4 Haziran 2018 Pazartesi
mayıs ayında bodruma gidecek olursanız bolca tişörtü gömleği fora etmiş 
 adamın iskelelerin son çivilerini çaktığını, sezon için içki dolaplarının kontrollerinin yapıldığını, sezon öncesi son normal fiyatların olduğunu görürsünüz. ki ben bunların hepsini gördüm:))) 


12 adaları tercih  ettiğimden bu sene de tatil için, önce bodruma gittim ve toplamda 5 gün kaldım bodrumda; ilk gün çok fazla yer aramadan ( aslında başka yerde yerimi ayırtmıştım ama) limanın çekiciliğine ve sabah 5 dakika yürüyüp feribota ulaşmaya karşı koyamayıp küba bar yakınlarında bir otele attım çantamı. tabii ki yol tarafında değil bahçe tarafında bir oda verdiler çünkü yol tarafında müzik geç saatlere kadar devam ediyor. 

mütevazı otelin renkli bahçesinde normal bir kahvaltı yaptıktan sonra hoop kos. yunan kısmını yazmıştım; ek olarak şunu diyeyim; mayıs ayında sadece kos ulaşılabilir. ne leros ne başka adaya sefer yok. haziran gibi leros başlıyor. el mahkum kos yani istikamet. 

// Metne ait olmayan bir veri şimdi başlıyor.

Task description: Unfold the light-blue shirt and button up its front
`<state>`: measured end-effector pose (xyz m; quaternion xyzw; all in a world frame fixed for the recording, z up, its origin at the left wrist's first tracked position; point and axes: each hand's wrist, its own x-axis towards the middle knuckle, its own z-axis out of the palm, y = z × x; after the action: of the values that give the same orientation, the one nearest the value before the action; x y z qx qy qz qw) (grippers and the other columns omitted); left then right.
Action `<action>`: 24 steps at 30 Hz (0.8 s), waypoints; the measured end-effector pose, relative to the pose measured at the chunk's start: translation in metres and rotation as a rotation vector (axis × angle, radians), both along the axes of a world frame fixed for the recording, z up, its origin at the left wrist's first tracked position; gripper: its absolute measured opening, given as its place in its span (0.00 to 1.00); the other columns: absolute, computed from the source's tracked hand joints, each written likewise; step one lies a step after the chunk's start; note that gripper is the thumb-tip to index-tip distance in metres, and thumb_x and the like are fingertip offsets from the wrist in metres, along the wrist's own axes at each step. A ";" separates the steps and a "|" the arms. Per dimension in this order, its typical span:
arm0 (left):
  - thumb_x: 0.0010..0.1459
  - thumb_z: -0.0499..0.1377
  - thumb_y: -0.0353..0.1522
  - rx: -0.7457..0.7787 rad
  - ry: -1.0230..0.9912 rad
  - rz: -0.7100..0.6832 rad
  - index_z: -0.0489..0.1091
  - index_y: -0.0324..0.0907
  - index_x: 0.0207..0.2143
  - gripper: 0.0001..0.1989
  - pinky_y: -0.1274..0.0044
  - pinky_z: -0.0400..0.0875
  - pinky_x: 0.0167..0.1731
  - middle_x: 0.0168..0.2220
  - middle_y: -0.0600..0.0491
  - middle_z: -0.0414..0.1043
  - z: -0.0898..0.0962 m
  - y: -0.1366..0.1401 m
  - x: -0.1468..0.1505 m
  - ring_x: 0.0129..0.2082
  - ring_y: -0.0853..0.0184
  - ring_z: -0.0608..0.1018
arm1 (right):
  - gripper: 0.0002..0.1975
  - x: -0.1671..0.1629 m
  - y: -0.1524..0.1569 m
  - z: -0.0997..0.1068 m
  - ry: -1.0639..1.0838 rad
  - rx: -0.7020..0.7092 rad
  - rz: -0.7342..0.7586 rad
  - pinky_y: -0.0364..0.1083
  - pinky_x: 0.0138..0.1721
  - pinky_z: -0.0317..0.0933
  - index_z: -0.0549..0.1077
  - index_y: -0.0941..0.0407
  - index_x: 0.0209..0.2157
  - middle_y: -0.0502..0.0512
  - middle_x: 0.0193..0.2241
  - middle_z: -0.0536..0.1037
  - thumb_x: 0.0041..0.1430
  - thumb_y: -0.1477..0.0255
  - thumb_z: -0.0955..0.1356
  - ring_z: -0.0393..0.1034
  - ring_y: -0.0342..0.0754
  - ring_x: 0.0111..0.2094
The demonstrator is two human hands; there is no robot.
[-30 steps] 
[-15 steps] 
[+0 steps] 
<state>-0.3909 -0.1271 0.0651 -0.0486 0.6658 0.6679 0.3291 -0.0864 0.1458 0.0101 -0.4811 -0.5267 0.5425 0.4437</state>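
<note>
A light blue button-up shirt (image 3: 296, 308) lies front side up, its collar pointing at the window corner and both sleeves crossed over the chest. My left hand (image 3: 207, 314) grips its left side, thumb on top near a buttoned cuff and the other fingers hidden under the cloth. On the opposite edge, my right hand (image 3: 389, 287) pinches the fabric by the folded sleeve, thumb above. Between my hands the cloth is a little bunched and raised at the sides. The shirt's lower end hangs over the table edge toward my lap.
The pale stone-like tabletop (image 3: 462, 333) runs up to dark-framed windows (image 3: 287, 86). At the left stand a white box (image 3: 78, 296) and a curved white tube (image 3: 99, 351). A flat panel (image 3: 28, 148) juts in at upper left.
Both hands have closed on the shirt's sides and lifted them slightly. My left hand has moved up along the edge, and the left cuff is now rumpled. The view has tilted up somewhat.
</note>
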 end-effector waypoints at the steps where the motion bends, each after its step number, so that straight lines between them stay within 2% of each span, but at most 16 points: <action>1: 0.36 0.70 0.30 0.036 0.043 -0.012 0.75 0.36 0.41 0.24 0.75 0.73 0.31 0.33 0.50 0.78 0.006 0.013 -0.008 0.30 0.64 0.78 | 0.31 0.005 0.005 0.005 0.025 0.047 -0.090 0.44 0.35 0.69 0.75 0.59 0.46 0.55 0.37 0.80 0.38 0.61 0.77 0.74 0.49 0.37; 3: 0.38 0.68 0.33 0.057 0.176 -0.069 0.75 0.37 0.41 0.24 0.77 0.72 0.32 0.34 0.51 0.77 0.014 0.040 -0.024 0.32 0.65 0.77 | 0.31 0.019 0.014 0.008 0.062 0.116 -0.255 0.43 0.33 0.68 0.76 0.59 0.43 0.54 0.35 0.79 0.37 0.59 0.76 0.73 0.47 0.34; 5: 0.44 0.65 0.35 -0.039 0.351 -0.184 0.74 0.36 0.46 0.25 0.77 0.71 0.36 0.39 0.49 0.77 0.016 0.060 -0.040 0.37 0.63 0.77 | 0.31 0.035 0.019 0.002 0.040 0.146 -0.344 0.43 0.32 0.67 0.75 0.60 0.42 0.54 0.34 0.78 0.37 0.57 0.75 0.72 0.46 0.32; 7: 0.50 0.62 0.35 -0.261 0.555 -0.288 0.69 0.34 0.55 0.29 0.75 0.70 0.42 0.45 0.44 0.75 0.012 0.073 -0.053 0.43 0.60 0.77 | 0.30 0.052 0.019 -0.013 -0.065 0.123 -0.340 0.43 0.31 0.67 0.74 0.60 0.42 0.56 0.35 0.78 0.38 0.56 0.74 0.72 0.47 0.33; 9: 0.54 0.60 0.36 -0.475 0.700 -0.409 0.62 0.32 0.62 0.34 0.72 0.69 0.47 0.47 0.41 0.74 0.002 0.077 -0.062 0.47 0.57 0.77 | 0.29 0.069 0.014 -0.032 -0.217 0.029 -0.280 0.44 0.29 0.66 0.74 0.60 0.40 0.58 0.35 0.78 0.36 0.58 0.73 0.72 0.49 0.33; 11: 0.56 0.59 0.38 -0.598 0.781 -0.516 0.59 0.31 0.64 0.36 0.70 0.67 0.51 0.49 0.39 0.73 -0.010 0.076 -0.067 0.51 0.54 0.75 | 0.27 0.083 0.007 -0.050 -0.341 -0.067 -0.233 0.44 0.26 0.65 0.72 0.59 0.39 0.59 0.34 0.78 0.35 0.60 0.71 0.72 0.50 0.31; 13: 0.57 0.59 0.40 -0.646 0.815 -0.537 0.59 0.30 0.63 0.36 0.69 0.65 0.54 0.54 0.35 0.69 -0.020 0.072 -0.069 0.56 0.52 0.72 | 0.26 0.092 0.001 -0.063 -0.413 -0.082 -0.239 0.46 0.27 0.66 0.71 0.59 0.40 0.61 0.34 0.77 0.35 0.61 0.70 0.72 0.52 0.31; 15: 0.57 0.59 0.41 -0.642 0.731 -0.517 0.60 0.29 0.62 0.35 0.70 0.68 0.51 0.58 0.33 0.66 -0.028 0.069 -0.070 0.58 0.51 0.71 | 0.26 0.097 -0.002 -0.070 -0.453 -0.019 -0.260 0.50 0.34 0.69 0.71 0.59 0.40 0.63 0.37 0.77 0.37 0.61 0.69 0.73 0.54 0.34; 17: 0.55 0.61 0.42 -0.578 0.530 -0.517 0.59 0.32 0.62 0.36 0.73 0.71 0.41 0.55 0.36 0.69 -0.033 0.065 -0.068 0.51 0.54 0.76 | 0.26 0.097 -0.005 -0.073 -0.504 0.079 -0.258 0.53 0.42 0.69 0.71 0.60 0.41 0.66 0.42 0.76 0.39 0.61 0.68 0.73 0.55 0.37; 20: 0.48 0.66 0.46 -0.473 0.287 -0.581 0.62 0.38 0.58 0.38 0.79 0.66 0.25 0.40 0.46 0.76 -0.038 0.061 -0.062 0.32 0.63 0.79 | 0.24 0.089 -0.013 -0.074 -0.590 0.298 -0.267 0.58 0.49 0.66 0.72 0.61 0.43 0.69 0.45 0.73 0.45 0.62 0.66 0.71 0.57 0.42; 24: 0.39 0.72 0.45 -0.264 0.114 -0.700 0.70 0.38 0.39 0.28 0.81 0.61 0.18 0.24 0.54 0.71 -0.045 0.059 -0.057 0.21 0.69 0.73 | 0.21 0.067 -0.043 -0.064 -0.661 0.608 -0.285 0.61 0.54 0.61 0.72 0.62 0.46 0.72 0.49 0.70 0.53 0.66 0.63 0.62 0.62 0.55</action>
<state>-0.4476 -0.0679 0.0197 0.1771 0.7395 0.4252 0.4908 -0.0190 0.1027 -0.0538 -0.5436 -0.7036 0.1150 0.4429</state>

8 gün yunanda gezdikten sonra geri döndüm. denizciler kahvesi her daim açık her daim normal fiyatlar temiz düzgün yiyecek ve içeceği ile çok yer aramadan oturup bira - köfte, çay kahve tost yiyip içebileceğiniz bir yer. kahvaltı yaparken bir yandan bodrumda kalacak yer bakıyordum. bu sefer aradığım otel değildi; hostel arıyordum. buldum. 

bodrum ecofarm hostel. aradım, konuştuk sahibi ile. bodrum ecofarm camp turgutreis gümüşlükj arasında. bodrumdan iki minibüs ile yani; bodrum turgutreis/turgutreis gümüşlük 
tabii ben ikinci minibüsü beklemedim atladım taksiye yakın zaten. 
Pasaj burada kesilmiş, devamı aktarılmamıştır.